▸ DATA:
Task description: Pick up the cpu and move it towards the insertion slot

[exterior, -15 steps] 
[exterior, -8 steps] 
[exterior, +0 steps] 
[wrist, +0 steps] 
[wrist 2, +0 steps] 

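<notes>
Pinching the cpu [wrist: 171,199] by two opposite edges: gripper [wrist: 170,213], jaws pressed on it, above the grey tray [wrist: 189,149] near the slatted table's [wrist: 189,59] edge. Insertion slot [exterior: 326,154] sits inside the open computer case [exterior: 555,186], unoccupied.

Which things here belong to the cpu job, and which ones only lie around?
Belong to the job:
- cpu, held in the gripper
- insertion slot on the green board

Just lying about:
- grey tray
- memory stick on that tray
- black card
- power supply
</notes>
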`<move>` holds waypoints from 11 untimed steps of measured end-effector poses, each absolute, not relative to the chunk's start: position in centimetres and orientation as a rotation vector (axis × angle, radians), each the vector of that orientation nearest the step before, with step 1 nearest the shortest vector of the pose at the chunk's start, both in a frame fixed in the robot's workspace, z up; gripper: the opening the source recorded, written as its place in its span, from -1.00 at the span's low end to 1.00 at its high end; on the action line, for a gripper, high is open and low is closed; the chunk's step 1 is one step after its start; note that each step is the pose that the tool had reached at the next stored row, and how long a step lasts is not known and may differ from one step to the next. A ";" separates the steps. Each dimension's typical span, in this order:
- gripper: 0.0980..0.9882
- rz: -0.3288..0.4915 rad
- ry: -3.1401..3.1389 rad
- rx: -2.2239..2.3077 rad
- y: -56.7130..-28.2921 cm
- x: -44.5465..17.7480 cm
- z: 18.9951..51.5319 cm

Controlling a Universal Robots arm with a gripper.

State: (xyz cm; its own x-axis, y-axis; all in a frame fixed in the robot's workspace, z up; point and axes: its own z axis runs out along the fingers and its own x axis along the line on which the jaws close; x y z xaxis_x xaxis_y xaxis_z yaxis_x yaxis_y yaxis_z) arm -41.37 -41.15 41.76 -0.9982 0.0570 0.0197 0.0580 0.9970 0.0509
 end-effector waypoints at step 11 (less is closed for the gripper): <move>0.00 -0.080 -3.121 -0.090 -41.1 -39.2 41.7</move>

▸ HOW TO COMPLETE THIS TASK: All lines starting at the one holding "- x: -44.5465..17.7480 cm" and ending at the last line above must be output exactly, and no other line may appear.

▸ RESPONSE BELOW:
- x: -44.5465..17.7480 cm
- z: 18.9951..51.5319 cm

Controlling a Universal Robots arm with a gripper.

State: (xyz cm; its own x-axis, y-axis; all in a frame fixed in the robot's workspace, z up; point and axes: its own z axis runs out along the fingers and its own x axis along the line on which the jaws close; x y z xaxis_x xaxis_y xaxis_z yaxis_x yaxis_y yaxis_z) arm -41.37 -41.15 41.76 -0.9982 0.0570 0.0197 0.0580 0.9970 0.0509
 end-effector waypoints at step 11 (less is closed for the gripper): <move>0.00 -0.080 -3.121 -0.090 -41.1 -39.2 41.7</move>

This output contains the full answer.